What you will do: Among the lines below, which ones contain the word "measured"? Copy every such line.

START Stored data

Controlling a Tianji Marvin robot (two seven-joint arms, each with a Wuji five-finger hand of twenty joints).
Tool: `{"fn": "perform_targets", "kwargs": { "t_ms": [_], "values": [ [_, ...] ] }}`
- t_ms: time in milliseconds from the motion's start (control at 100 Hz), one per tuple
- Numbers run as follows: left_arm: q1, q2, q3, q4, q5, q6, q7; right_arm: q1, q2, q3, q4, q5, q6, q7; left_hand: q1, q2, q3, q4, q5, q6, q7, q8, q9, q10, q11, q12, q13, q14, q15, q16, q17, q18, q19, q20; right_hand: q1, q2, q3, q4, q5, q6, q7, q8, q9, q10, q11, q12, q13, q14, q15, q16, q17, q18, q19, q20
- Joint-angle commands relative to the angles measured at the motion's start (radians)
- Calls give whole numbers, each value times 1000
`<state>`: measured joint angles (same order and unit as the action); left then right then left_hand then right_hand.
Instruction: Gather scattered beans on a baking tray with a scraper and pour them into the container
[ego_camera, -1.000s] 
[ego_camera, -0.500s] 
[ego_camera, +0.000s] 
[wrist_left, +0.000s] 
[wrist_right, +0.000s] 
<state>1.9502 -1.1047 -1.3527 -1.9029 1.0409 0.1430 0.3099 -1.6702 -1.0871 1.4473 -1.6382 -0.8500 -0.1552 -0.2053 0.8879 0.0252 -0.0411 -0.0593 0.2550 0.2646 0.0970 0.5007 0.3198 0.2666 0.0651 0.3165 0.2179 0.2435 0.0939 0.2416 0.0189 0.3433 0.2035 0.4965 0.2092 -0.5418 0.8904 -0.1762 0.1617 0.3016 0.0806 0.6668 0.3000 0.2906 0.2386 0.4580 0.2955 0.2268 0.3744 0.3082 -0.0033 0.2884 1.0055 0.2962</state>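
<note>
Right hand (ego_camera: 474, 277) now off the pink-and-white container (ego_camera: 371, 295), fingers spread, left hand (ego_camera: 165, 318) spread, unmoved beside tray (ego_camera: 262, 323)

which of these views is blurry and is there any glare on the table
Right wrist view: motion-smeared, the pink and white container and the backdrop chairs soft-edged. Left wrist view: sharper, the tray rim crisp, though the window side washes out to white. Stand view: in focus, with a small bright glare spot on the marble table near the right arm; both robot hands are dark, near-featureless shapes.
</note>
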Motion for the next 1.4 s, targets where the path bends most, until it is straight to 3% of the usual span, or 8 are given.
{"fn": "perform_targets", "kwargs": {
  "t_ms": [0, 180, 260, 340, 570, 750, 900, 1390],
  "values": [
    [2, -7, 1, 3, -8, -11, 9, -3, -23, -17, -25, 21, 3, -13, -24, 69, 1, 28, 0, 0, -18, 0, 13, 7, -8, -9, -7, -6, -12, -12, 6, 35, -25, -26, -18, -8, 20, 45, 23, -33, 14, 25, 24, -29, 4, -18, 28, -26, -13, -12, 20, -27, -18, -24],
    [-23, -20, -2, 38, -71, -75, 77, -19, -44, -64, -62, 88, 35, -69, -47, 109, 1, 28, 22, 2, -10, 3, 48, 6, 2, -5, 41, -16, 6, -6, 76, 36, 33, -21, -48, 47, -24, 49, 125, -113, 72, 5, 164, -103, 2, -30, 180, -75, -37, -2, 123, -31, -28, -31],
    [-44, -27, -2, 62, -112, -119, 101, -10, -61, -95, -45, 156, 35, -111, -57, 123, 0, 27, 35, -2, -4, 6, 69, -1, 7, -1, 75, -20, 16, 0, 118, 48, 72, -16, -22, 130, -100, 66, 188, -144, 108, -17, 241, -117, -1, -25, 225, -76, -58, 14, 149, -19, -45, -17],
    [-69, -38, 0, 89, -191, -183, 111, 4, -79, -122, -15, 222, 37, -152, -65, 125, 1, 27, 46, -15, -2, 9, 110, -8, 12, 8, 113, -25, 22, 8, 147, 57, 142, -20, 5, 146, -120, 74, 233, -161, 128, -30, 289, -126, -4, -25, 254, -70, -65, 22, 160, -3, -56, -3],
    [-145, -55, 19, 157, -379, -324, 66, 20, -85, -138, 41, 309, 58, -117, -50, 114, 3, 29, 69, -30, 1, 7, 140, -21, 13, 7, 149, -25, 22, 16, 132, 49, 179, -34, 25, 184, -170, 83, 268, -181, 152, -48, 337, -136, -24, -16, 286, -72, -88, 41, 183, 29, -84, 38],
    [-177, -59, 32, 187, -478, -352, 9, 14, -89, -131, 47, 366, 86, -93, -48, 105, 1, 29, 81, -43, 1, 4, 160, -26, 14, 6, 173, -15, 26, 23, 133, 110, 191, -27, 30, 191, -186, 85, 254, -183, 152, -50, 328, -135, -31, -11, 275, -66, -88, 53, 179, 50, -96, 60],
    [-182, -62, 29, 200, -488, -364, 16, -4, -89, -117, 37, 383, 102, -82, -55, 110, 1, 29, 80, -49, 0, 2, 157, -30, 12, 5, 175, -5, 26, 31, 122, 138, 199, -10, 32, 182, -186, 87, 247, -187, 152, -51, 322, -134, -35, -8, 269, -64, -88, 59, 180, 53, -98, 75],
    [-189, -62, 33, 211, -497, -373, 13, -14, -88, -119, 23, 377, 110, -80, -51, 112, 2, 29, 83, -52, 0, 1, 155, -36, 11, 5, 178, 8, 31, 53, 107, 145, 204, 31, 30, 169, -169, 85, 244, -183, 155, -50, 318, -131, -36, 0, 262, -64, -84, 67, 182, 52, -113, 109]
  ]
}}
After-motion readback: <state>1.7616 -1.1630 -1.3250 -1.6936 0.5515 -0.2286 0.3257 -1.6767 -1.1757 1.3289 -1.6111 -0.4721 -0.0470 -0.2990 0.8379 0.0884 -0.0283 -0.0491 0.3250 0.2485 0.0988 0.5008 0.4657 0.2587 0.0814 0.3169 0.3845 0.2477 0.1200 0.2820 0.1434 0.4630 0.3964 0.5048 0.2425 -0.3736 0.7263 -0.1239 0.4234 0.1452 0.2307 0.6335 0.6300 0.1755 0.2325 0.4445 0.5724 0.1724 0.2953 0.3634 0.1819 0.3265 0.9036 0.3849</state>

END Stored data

Solution for this exercise:
- Joint-angle commands relative to the angles measured at the motion's start (radians)
`<state>`: measured joint angles (same order and unit as the action); left then right then left_hand then right_hand.

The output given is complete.